I stumble out, breathless, my heart a wild storm in my chest. For a moment, I can't move, I just stand there, scanning the space, the twilight sky spilling its bruised colours across the horizon.

And then I see him.

My entire being halts. Every thought, every sound, every jagged breath inside me stills into silence.

He's there, at the edge of the rooftop, his broad back turned toward me, carved strong and certain against the horizon. The fading sun clings to him like it's reluctant to leave, draping him in liquid gold that spills over his shoulders, catching in the folds of his shirt, tracing every line of him until he looks less like a man and more like something the light itself refuses to abandon.

Beyond him, the city stretches wide and alive, neon signs flickering to life, car headlights threading the streets like restless stars fallen to earth. But all of it pales, blurred and distant, because he stands at the centre of it, the only stillness in a world that won't stop moving.

Smoke lifts from the cigarette between his fingers, winding upward in delicate ribbons, half-light and half-shadow, dissolving into the deepening sky. The twilight colours, rose bleeding into violet, violet surrendering to indigo, bend around him, as though the evening itself has chosen him as its anchor, its axis.

His hair shifts in the breeze, messy strands whipped forward and back, and I think absurdly that even the wind knows him, knows the shape of him, the weight of him. There's something achingly solitary in the curve of his stance, in the way his figure holds against the vast expanse, like he belongs to the sky and not the world beneath our feet.

And I can't look away. It feels sacrilegious to blink, as though if I close my eyes, he might vanish, swallowed by the horizon, leaving me with nothing but smoke and memory.

My lungs still burn from the climb, every breath ragged, shallow, and loud in the open air. The weight of my run clings to me, sweat dampening my skin, my chest heaving as though the nightmare chased me all the way here.

I take a trembling step forward, the scrape of my shoes against the concrete too loud in the quiet rooftop. The sound feels foreign, intrusive, as though I've broken into a sanctuary I was never meant to enter. Another step, closer, my breaths spilling out fast and uneven, fogging the cool air around me.

He shifts, subtly at first, the tilt of his head, the smallest change in his posture. Then he turns.

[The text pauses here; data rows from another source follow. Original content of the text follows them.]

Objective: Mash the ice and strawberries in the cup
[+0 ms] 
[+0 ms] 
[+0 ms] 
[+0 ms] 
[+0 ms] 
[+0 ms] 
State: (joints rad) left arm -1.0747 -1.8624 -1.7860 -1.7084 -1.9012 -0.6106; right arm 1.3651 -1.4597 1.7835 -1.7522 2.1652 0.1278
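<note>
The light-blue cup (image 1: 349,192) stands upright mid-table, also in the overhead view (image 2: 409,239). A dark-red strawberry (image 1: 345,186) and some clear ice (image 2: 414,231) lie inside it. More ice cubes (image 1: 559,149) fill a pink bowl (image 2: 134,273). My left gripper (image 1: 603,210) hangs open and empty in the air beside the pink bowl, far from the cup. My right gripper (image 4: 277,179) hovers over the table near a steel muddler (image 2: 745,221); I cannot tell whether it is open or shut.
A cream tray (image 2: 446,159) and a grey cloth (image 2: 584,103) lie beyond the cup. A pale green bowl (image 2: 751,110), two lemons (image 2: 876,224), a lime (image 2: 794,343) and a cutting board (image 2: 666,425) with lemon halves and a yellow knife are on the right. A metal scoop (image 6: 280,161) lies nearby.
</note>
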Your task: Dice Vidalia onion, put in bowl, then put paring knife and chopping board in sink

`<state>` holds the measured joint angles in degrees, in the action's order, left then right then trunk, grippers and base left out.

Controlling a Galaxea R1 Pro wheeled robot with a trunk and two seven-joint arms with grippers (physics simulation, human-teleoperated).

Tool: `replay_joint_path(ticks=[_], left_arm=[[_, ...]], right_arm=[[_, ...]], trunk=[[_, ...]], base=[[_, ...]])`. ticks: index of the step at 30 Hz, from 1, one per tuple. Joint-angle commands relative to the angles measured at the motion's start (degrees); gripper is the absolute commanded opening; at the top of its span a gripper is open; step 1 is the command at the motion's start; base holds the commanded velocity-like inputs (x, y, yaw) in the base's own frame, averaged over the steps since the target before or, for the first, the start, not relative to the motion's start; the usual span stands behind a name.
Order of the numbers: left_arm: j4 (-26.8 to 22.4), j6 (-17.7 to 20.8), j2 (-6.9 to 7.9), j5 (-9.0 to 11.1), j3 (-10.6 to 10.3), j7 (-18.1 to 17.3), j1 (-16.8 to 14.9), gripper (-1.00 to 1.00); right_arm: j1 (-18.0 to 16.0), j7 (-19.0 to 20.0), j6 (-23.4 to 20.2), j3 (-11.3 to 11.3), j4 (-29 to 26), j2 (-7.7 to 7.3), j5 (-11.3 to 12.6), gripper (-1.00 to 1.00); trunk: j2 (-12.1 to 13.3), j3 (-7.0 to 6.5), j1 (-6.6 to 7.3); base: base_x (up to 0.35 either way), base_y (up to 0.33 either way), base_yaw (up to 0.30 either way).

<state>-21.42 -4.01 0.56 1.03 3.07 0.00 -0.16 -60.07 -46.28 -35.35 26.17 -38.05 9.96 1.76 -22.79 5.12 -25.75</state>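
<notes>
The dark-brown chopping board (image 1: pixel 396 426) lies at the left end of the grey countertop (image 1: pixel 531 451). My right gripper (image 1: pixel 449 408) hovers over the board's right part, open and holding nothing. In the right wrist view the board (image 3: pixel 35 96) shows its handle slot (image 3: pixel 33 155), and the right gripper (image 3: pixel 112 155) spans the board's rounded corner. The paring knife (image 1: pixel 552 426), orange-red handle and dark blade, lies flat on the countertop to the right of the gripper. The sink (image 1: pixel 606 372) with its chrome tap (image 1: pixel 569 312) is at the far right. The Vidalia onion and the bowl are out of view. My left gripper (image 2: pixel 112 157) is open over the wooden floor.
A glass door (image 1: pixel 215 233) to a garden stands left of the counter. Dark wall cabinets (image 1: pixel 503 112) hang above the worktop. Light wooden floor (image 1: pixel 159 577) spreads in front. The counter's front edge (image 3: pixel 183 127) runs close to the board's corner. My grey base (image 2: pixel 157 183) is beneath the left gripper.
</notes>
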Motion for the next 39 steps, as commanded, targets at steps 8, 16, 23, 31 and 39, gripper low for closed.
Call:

The motion is unhurried, deliberate, like he'd already known I was there, like my presence had stirred something in him before I made a sound. His eyes catch mine in an instant, sharp and questioning, the ember at the end of his cigarette glowing faintly as he lowers his hand. Concern flickers across his face, cutting through the calm composure he always wears, his gaze scanning me, my trembling hands, my dishevelled hair, the way I can't quite steady my breathing.

"Kaynaaz?" His voice cuts through the rooftop air, rough with alarm, the cigarette falling forgotten from his hand as he strides toward me. In seconds, he's there, closing the distance I thought might never be crossed again.

His hands find my face with a swiftness that feels instinctive, palms warm against my chilled skin, thumbs brushing along my cheeks as if to anchor me, to make sure I'm real. His eyes dart over me, frantic, scanning for something he can't name, an injury, a wound, an answer for why I'm trembling, why my breaths shatter like glass between us.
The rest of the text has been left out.